- Aziziyeh Location within Iran
- Coordinates: 35°59′35″N 59°02′05″E﻿ / ﻿35.99306°N 59.03472°E
- Country: Iran
- Province: Razavi Khorasan
- County: Zeberkhan
- District: Eshaqabad
- Rural District: Heshmatiyeh

Population (2016)
- • Total: 54
- Time zone: UTC+3:30 (IRST)

= Aziziyeh =

Village in Razavi Khorasan province, Iran

Aziziyeh (عزيزيه) (Note: Also romanized as ‘Azīzīyeh) is a village in Heshmatiyeh Rural District of Eshaqabad District in Zeberkhan County, Razavi Khorasan province, Iran.

==Demographics==
===Population===
At the time of the 2006 National Census, the village's population was 53 in 15 households, when it was in Eshaqabad Rural District of the former Zeberkhan District in Nishapur County.
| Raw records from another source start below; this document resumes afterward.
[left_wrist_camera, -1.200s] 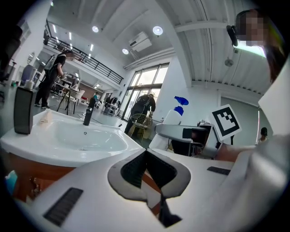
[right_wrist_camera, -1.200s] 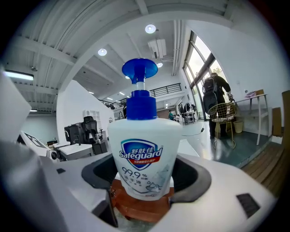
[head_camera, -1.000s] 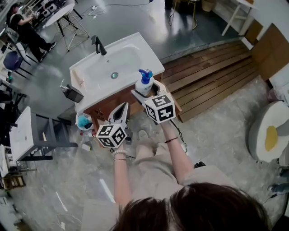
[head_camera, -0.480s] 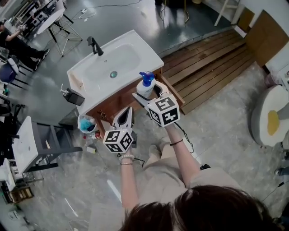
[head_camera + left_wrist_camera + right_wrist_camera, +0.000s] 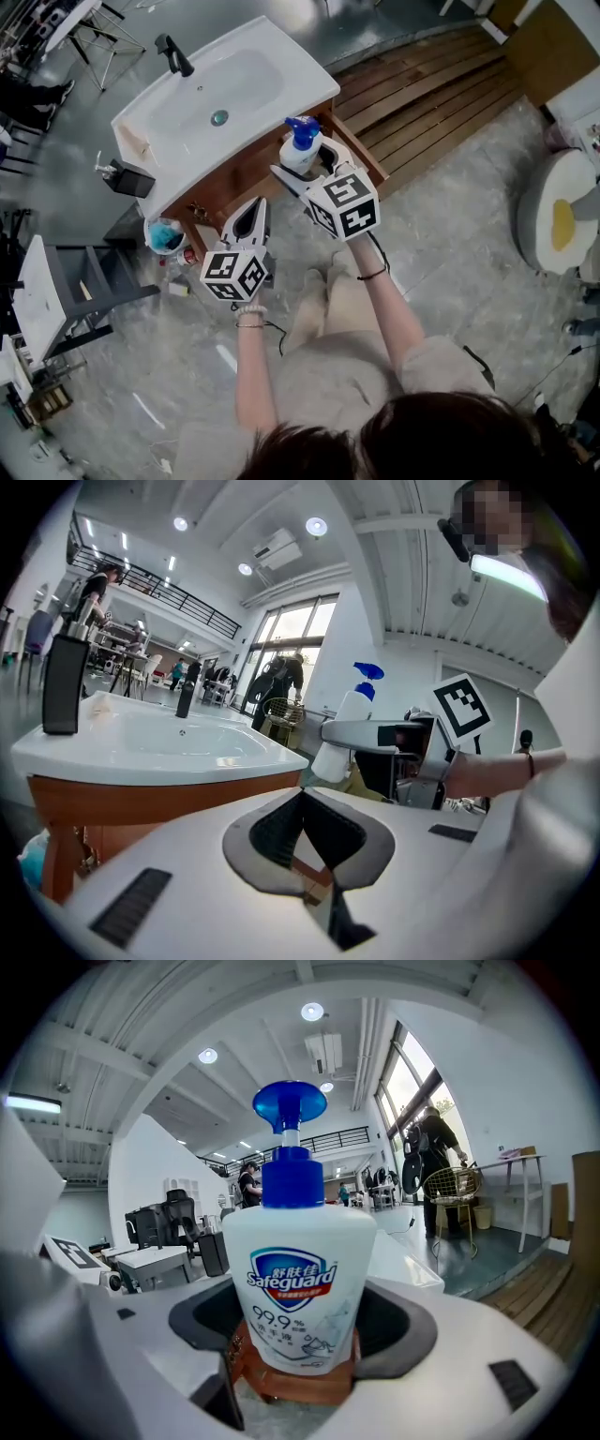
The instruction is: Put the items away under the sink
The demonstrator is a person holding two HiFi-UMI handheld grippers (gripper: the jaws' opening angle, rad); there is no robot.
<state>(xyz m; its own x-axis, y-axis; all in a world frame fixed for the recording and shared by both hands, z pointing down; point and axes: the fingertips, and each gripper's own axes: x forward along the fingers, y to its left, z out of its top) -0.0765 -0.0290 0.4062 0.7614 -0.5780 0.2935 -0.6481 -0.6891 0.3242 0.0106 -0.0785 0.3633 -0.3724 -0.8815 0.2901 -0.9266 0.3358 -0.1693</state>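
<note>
A white Safeguard soap bottle with a blue pump stands upright between the jaws of my right gripper, which is shut on it. It hangs in front of the right corner of the wooden cabinet under the white sink. My left gripper is lower left of it, in front of the cabinet, with its jaws shut and nothing in them. In the left gripper view the bottle shows to the right of the sink.
A black dispenser stands on the sink's left rim, with a black faucet at the back. A blue bundle and small items lie on the floor left of the cabinet. Wooden decking lies to the right.
The head view has shifted, so the sink sits higher and further left. The bottle, still gripped, now hangs off the basin's edge in front of the cabinet. The left gripper stays shut.
</note>
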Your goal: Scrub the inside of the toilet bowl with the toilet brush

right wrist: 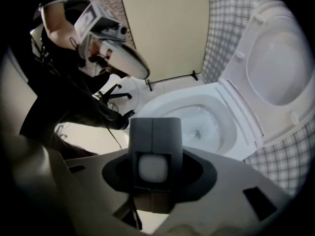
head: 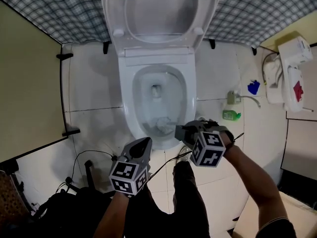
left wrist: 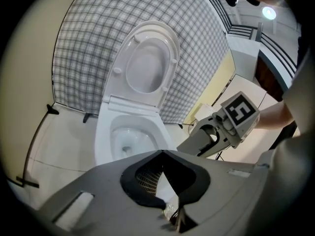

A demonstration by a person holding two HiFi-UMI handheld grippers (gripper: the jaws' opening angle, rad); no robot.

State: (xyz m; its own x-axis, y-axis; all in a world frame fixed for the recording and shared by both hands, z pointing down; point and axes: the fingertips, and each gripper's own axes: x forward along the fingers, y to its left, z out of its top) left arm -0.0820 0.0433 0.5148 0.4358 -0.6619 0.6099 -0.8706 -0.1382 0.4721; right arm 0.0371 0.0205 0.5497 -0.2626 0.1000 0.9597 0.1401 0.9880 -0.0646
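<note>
While the right gripper [head: 184, 132] clamps the brush [head: 161, 125] by its handle, the brush head sits inside the bowl [head: 130, 100] at its near side, so scrubbing appears to be under way. The left gripper [head: 142, 146] hangs beside it, jaws pressed together on nothing. The next move likely calls for sweeping the head around the bowl wall with a firm grip.
</note>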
The following census in 2011 counted 46 people in 14 households. The 2016 census measured the population of the village as 54 people in 17 households.

In 2020, the district was separated from the county in the establishment of Zeberkhan County. The rural district was transferred to the new Eshaqabad District, and Aziziyeh was transferred to Heshmatiyeh Rural District created in the same district.